→ Exercise goal: All lines from the one with "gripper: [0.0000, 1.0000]" through the last line of the data below should be copied exactly; please add nothing.

----

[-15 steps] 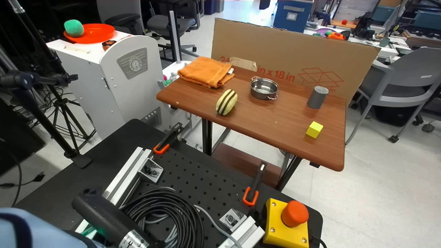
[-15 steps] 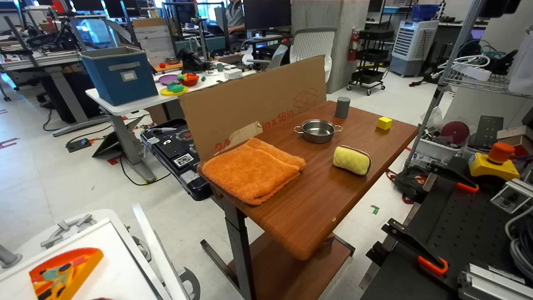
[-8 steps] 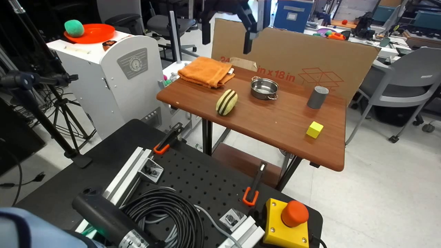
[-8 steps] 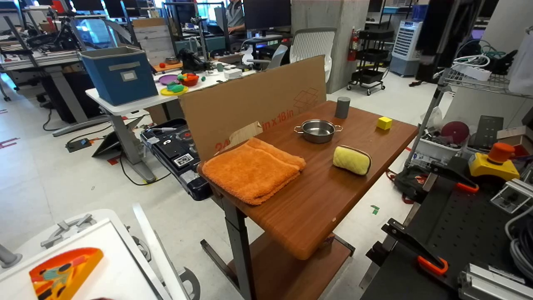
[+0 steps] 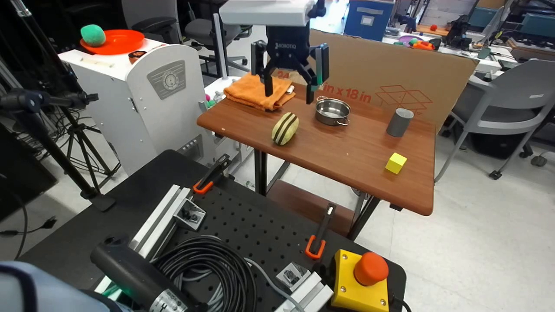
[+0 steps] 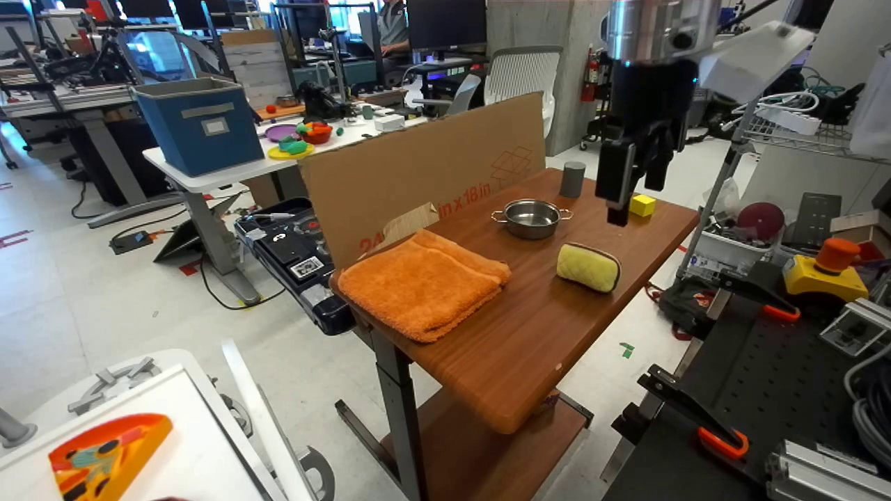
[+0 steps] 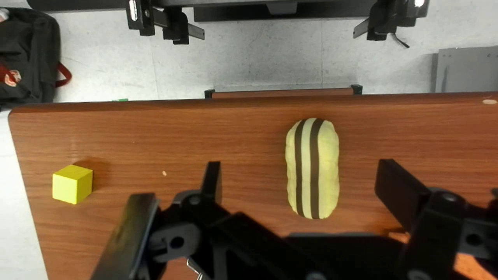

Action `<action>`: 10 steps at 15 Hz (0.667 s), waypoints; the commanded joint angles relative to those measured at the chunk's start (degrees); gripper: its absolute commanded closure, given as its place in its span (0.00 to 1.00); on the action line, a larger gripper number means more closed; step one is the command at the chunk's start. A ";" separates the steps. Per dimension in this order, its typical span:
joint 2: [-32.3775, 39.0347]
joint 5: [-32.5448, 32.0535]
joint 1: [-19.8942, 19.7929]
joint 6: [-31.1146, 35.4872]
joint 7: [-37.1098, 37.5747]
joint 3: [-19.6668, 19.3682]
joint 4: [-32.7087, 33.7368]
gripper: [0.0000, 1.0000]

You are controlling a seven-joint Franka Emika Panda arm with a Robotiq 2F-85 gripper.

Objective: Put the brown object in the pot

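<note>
The brown object, a yellowish-tan oval lump with dark brown stripes, lies on the wooden table in both exterior views. The pot, shallow shiny silver metal with two handles, stands beyond it; nothing shows inside it. My gripper is open and empty, pointing down above the table; it also shows in an exterior view. In the wrist view the brown object shows in the gap between my spread fingers, apart from both, its long side running up the picture. The pot is mostly hidden there.
A folded orange cloth lies at one end of the table. A grey cylinder and a yellow cube stand towards the other end. A cardboard panel rises along the far edge, behind the pot.
The arm and open gripper have come into both exterior views from the top and moved down over the table. The brown object, pot and other things have not moved.
</note>
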 commanded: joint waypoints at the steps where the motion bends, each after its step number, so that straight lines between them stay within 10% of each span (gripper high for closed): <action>1: 9.00 -3.98 2.24 0.02 4.01 -1.60 5.85 0.00; 8: 18.97 -4.42 7.16 0.37 6.75 -4.84 11.60 0.00; 9: 20.03 -4.45 7.84 0.03 7.10 -5.35 12.35 0.25; 10: 20.85 -4.37 8.38 -0.07 7.33 -5.82 12.94 0.26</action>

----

→ Result of this exercise:
gripper: [0.0000, 1.0000]

You are controlling a seven-joint Franka Emika Panda arm with a Robotiq 2F-85 gripper.

Objective: Put the brown object in the pot

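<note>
The brown object, a yellowish-tan oval lump with dark brown stripes, lies on the wooden table in both exterior views. The pot, shallow shiny silver metal with two handles, stands beyond it; nothing shows inside it. My gripper is open and empty, pointing down above the table; it also shows in an exterior view. In the wrist view the brown object shows in the gap between my spread fingers, apart from both, its long side running up the picture. The pot is mostly hidden there.
A folded orange cloth lies at one end of the table. A grey cylinder and a yellow cube stand towards the other end. A cardboard panel rises along the far edge, behind the pot.
The arm and open gripper have come into both exterior views from the top and moved down over the table. The brown object, pot and other things have not moved.
</note>
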 commanded: joint waypoints at the steps where the motion bends, each after its step number, so that straight lines between them stay within 10% of each span (gripper high for closed): <action>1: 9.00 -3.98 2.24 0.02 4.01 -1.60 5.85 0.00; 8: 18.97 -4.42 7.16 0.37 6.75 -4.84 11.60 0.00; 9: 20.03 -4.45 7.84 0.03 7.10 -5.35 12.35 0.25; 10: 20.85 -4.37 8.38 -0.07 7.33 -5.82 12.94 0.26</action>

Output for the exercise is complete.